DIRECTIONS - Two lines below mark the span: the one containing "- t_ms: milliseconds" and the one containing "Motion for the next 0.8". Set down both, plus every line between, exactly as they stand, and nothing else.

ENTRIES SHOWN Block Start

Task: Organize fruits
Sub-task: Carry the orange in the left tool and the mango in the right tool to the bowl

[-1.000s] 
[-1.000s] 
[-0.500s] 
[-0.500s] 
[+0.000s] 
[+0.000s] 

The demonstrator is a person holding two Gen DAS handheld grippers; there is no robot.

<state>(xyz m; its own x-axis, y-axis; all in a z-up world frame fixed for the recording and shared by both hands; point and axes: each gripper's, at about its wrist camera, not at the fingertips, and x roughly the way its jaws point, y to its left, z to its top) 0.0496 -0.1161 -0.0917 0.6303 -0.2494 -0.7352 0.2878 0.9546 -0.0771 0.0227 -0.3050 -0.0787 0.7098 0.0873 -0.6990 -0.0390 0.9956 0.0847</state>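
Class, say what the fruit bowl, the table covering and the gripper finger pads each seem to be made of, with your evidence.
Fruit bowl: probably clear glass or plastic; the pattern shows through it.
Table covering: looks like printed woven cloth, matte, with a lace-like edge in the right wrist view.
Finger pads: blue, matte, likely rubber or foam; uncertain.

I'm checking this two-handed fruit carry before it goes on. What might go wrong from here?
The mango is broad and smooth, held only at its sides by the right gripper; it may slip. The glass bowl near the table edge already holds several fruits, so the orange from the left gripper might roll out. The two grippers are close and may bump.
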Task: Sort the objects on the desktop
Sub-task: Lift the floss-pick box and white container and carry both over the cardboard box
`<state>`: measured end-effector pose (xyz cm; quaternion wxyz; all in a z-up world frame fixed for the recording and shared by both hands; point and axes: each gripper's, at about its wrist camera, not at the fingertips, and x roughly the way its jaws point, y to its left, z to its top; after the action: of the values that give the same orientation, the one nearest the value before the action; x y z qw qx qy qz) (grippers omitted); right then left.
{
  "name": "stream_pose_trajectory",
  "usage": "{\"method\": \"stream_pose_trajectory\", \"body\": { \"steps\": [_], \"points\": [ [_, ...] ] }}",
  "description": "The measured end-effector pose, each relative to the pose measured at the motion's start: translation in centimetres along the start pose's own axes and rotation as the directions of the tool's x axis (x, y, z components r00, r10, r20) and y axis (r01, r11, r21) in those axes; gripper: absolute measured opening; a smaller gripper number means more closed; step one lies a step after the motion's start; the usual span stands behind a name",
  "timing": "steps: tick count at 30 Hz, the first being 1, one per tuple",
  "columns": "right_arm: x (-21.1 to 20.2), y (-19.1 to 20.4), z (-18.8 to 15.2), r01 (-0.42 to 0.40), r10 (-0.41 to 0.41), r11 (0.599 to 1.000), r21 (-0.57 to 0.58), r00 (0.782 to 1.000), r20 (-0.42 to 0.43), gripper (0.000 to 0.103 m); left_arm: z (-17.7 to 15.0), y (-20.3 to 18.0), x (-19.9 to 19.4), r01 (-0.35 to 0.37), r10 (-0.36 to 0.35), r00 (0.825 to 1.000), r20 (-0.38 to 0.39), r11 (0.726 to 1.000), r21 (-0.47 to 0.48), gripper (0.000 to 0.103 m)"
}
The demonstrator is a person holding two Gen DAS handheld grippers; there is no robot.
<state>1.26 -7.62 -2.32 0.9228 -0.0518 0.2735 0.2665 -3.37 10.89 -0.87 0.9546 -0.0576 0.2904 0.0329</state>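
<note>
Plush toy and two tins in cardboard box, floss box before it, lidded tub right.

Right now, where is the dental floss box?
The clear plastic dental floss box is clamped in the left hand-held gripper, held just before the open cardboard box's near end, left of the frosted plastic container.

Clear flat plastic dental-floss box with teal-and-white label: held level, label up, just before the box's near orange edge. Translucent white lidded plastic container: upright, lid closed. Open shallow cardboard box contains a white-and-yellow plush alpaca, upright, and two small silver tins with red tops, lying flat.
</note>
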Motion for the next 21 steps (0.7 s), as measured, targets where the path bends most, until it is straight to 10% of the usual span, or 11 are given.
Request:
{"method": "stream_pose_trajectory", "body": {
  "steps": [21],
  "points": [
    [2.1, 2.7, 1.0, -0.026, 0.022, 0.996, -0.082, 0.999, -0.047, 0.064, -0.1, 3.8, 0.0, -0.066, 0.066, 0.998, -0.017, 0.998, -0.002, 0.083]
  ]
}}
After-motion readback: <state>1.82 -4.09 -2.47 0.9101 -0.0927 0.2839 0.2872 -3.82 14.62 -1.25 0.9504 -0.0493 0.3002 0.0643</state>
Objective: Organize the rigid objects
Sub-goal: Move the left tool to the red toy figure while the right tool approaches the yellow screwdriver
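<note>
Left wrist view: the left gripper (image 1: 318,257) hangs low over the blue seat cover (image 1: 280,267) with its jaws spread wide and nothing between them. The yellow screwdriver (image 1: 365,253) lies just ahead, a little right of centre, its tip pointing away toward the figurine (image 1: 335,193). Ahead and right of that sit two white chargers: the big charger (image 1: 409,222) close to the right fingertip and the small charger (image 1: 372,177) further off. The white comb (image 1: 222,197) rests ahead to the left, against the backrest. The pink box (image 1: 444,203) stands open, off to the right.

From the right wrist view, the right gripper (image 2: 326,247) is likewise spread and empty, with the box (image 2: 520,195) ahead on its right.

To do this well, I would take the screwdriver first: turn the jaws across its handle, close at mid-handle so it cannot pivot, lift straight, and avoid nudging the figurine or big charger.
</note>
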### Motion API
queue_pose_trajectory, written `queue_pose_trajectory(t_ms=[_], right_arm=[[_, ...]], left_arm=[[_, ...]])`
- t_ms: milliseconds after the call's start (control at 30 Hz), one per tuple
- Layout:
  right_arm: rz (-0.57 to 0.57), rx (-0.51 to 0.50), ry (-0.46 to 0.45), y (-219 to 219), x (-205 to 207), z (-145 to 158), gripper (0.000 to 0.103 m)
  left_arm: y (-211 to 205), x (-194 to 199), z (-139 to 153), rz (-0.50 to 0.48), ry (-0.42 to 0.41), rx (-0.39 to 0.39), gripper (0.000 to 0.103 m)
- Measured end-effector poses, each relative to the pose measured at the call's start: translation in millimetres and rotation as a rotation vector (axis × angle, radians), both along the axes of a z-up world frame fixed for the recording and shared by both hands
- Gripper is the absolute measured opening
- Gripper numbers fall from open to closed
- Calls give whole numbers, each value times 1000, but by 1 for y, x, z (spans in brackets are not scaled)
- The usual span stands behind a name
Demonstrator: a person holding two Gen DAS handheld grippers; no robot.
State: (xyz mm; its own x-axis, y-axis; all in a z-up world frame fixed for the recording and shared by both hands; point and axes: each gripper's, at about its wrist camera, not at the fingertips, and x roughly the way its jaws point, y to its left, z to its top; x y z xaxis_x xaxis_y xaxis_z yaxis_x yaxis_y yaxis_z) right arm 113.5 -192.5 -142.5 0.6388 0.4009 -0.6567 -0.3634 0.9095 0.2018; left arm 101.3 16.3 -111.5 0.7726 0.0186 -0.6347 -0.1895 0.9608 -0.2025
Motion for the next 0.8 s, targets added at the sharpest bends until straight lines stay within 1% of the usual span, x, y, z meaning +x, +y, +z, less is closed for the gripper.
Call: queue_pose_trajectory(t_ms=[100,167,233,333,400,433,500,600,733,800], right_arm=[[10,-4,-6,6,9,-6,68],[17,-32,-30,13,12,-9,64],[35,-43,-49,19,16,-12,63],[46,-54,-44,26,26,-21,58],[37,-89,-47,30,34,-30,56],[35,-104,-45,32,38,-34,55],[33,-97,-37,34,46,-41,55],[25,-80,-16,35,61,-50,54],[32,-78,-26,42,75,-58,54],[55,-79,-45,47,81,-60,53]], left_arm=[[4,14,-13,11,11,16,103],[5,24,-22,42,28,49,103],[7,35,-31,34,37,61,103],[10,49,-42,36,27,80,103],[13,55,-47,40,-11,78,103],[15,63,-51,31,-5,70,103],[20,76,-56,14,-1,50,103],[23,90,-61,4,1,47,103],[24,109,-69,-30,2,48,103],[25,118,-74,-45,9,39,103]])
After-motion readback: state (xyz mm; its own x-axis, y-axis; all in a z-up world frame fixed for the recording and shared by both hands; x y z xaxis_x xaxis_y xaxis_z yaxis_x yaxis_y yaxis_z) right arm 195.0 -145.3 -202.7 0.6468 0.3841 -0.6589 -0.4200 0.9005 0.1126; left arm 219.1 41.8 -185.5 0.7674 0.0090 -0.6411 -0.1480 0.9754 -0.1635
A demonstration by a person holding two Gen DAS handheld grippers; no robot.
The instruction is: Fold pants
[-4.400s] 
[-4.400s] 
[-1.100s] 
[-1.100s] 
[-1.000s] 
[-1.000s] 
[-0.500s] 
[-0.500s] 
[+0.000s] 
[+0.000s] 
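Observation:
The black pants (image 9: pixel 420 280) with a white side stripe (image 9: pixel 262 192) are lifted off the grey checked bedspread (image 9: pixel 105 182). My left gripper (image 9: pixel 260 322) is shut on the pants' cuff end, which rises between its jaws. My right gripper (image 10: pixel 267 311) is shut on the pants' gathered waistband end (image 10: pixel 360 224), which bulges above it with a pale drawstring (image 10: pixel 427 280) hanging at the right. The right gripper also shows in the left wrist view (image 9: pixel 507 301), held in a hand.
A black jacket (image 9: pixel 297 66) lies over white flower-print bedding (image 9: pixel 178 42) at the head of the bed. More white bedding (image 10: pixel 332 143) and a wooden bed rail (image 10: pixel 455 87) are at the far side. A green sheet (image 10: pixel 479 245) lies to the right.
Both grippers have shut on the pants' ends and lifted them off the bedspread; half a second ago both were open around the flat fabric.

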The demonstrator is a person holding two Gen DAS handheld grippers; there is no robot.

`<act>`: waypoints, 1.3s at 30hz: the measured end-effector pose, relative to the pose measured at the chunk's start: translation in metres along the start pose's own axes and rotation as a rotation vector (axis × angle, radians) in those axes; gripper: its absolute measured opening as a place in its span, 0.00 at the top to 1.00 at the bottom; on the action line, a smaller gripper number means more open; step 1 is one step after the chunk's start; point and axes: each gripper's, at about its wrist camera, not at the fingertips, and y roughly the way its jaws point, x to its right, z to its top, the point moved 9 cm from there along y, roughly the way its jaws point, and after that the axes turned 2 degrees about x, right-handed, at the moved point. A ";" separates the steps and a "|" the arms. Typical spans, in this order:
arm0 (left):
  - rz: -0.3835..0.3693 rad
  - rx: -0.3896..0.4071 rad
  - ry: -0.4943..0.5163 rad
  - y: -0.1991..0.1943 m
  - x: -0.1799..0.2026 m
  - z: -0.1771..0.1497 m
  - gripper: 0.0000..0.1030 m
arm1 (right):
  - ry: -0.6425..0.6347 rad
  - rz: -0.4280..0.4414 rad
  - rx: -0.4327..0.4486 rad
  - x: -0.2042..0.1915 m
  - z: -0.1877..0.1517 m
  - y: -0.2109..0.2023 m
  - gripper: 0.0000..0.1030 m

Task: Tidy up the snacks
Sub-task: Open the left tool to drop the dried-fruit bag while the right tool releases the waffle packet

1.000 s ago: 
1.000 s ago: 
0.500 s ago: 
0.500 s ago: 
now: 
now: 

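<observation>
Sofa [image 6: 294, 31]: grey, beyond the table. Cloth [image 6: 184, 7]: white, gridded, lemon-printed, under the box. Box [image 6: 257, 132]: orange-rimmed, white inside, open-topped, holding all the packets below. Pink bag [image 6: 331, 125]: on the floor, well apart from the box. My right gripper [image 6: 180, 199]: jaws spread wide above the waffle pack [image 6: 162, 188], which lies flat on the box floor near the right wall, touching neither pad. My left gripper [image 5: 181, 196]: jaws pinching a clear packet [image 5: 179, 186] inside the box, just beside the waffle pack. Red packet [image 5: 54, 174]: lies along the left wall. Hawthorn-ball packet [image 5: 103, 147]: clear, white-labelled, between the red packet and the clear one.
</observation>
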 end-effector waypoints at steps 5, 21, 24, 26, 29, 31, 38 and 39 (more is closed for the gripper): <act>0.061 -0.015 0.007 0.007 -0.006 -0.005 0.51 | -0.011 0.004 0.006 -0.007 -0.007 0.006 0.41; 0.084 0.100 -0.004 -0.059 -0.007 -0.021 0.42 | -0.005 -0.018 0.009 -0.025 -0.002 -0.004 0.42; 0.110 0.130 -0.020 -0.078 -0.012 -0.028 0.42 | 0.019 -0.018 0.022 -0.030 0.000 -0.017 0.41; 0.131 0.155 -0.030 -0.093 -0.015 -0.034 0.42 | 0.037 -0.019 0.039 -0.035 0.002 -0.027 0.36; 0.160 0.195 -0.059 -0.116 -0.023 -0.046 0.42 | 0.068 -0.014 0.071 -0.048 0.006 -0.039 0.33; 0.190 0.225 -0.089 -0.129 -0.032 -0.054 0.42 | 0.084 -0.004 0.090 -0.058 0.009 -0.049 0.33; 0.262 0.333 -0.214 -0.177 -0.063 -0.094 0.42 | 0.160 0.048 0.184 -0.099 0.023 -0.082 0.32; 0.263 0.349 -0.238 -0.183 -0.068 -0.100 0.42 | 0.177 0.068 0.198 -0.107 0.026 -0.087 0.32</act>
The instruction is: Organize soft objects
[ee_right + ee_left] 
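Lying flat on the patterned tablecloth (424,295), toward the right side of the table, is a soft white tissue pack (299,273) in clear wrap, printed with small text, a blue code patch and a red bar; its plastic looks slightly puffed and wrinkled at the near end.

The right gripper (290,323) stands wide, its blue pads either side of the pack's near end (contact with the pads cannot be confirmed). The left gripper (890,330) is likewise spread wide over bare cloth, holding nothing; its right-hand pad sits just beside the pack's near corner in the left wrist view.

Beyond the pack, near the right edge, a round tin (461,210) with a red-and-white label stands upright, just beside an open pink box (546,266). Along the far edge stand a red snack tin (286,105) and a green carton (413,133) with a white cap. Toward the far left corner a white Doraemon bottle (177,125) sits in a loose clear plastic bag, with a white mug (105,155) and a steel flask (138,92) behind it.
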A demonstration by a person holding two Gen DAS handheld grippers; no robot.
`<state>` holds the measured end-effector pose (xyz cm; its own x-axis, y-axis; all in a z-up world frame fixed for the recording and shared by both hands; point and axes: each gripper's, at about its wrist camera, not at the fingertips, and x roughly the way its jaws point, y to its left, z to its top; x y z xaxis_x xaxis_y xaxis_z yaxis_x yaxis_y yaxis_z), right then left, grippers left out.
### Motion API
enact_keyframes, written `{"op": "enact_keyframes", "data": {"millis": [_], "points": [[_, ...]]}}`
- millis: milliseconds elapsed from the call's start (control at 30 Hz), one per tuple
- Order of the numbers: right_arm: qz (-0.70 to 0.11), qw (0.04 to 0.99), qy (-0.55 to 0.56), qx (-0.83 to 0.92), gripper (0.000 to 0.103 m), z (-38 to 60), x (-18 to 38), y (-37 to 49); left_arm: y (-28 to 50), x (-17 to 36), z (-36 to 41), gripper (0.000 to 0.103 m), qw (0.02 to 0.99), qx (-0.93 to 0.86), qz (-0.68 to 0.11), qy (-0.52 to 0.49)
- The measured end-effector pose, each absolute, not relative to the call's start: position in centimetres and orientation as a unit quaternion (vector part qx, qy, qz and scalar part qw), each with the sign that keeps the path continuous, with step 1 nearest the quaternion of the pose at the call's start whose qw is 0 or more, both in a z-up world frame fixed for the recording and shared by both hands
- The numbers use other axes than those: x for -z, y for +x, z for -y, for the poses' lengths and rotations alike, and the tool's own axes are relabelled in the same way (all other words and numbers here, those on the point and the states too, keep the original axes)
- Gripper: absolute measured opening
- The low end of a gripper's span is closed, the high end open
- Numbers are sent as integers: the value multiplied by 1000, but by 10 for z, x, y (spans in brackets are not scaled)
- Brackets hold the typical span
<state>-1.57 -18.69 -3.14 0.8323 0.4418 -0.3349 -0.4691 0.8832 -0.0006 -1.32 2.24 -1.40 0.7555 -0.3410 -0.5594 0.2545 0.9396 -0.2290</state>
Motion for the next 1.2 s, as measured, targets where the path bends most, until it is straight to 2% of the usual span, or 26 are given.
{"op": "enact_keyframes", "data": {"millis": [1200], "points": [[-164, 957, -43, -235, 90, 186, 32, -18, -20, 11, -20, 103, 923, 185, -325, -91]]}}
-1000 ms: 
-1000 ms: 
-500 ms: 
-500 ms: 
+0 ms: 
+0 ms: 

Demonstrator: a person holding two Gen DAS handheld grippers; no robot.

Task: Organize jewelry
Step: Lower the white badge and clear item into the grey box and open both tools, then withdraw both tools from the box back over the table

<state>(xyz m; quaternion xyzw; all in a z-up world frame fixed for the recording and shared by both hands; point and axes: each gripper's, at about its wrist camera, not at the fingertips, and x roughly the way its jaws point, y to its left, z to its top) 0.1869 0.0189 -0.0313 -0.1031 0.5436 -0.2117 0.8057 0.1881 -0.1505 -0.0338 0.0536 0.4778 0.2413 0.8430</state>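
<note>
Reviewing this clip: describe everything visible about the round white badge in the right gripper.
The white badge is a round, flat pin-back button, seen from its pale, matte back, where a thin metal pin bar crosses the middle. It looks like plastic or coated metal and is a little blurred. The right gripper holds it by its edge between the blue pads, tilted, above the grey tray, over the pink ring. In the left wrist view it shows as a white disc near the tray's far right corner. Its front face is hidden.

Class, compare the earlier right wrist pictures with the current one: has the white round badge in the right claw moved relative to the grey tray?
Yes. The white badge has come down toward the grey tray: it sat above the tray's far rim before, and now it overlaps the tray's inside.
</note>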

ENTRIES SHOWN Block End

TASK RESULT -
- t_ms: milliseconds after the call's start (control at 30 Hz), one per tuple
- Layout:
  right_arm: rz (-0.57 to 0.57), rx (-0.51 to 0.50), ry (-0.46 to 0.45), y (-219 to 219), x (-205 to 207), z (-145 to 158), gripper (0.000 to 0.103 m)
  left_arm: y (-211 to 205), x (-194 to 199), z (-139 to 153), rz (-0.50 to 0.48), ry (-0.42 to 0.41), rx (-0.39 to 0.39), gripper (0.000 to 0.103 m)
- Measured end-effector poses, each relative to the pose measured at the call's start: translation in millimetres and rotation as a rotation vector (axis × angle, radians), both along the axes of a z-up world frame fixed for the recording and shared by both hands
- Gripper is the absolute measured opening
- Gripper numbers fall from open to closed
- Calls give whole numbers, each value times 1000, but by 1 for y, x, z (spans in brackets are not scaled)
- The usual span stands behind a name
Demonstrator: a person holding two Gen DAS handheld grippers; no robot.
State: (xyz mm; its own x-axis, y-axis; all in a z-up world frame fixed for the recording and shared by both hands; point and axes: each gripper's, at about its wrist camera, not at the fingertips, and x roughly the way its jaws point, y to its left, z to its top; x y z xaxis_x xaxis_y xaxis_z yaxis_x yaxis_y yaxis_z) right arm 113.5 -192.5 -142.5 0.6388 0.4009 -0.6567 -0.3634 0.9095 0.2018; left arm 101.3 16.3 -111.5 0.7726 0.0186 -0.6347 -0.1895 0.9608 -0.2025
Motion for the next 0.8 s, targets added at the sharpest bends until straight lines stay within 1% of the usual span, x, y, z meaning +x, +y, +z, less is closed for the gripper.

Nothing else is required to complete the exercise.